### ACTIVITY
Your task is to repeat exactly the lines below between the line holding "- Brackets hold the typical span" and the line holding "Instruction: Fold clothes", inclusive, and only those.
[INPUT RECORDS — start]
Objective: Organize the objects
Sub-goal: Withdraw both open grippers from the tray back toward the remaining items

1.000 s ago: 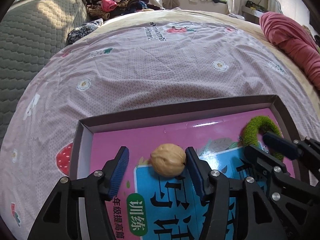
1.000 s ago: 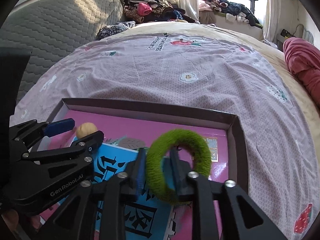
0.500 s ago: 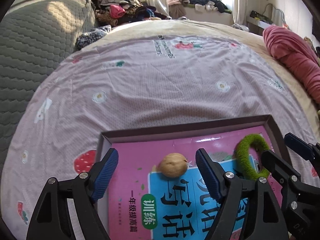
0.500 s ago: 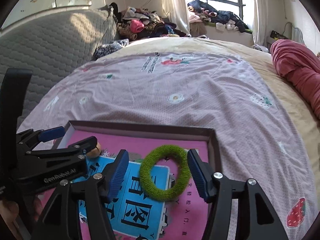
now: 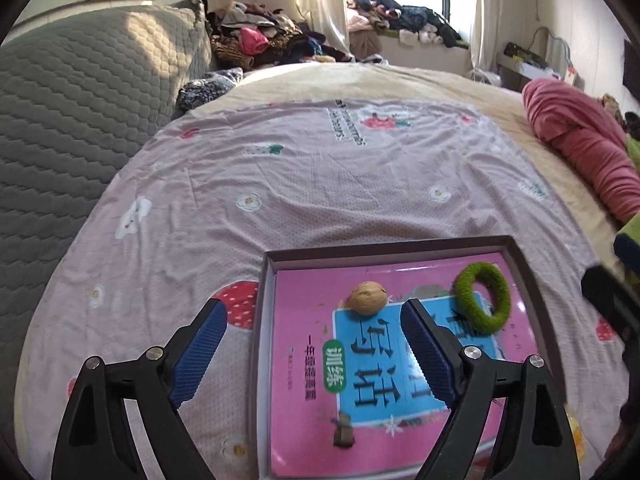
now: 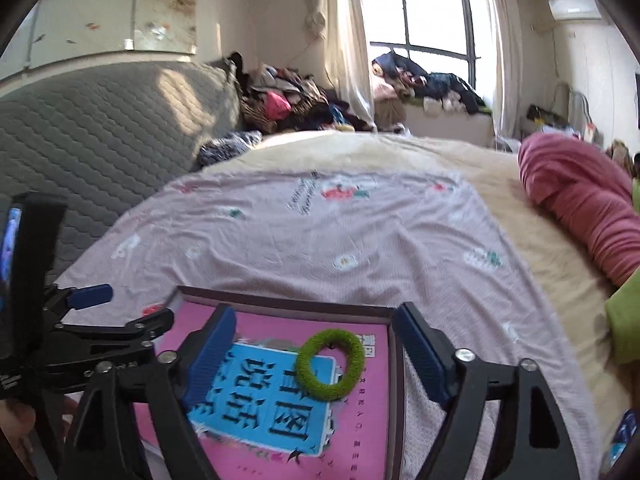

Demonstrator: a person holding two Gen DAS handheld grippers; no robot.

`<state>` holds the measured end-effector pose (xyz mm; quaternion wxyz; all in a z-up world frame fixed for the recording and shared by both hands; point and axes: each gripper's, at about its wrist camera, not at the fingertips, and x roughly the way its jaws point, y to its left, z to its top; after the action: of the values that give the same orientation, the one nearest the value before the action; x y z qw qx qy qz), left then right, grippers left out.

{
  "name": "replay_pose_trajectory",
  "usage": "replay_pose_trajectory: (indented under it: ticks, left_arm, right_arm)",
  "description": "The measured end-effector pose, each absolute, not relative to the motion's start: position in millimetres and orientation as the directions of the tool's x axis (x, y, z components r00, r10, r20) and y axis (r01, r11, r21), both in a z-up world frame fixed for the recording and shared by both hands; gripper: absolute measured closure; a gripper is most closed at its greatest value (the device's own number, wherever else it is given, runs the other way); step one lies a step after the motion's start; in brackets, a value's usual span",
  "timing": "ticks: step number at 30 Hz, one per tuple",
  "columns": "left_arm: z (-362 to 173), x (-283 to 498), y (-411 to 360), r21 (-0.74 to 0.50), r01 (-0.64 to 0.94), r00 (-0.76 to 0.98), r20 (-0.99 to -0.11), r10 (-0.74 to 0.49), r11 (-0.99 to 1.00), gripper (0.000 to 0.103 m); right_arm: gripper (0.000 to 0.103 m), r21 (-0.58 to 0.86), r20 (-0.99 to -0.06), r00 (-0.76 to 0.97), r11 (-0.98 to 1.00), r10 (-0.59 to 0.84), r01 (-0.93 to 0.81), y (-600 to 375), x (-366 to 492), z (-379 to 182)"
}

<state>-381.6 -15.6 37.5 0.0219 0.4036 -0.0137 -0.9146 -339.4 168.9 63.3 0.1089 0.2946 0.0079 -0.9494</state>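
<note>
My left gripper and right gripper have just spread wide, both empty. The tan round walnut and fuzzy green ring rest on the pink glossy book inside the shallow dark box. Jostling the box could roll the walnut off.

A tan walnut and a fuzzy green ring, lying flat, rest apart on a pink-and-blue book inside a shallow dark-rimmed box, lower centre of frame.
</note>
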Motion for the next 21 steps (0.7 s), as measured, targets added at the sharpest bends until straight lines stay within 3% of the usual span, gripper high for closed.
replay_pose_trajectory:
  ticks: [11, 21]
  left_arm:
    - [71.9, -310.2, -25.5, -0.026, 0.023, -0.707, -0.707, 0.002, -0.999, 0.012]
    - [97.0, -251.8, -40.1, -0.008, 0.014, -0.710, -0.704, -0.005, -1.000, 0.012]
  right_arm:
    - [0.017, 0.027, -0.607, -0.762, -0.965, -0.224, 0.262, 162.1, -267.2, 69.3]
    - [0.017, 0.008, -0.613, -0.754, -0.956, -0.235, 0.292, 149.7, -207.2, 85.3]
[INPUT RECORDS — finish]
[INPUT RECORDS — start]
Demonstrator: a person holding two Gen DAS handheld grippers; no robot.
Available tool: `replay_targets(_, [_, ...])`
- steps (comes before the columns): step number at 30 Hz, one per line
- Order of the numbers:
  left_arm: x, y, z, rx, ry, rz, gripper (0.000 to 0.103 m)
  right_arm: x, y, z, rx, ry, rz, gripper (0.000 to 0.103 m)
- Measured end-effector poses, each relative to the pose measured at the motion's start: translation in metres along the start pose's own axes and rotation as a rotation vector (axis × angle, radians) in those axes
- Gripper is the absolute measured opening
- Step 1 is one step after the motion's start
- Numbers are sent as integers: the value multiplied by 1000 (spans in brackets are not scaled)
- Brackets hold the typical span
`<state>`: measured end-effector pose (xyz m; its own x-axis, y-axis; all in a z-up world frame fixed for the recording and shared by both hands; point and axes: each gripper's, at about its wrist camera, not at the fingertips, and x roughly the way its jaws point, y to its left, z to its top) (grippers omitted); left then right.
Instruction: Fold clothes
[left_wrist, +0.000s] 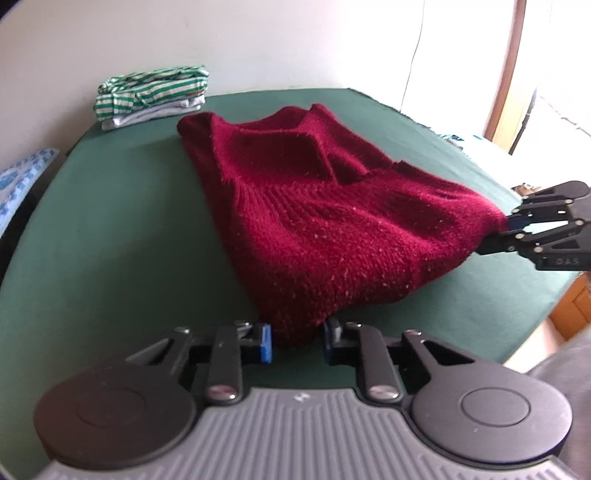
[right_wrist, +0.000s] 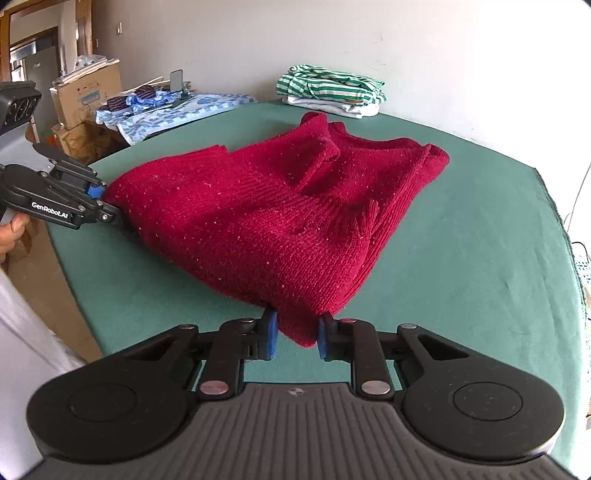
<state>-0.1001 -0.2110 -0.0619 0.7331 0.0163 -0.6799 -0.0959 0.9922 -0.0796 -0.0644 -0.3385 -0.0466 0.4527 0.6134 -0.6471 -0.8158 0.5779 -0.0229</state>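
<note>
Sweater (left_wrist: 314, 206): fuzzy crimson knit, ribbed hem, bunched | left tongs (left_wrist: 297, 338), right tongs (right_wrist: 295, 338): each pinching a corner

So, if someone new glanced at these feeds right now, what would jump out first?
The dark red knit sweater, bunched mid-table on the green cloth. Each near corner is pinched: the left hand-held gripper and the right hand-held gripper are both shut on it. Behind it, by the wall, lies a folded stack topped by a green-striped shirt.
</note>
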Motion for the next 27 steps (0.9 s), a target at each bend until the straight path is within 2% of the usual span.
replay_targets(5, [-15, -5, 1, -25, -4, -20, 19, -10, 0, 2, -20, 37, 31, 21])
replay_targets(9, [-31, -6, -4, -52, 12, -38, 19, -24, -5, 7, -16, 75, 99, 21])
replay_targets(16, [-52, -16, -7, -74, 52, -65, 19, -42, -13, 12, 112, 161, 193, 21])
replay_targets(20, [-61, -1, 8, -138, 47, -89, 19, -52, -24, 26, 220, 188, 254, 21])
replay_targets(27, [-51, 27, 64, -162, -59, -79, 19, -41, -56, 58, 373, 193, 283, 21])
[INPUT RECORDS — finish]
### SOLUTION FOR THIS EXERCISE
- Brackets hold the typical span
`<state>`: measured end-effector pose (xyz m; its own x-axis, y-axis; all in a z-up world frame fixed for the recording and shared by both hands; point and axes: each gripper's, at about its wrist camera, not at the fingertips, and x roughly the way its jaws point, y to its left, z to its top) (grippers omitted); left then right.
Instruction: Fold clothes

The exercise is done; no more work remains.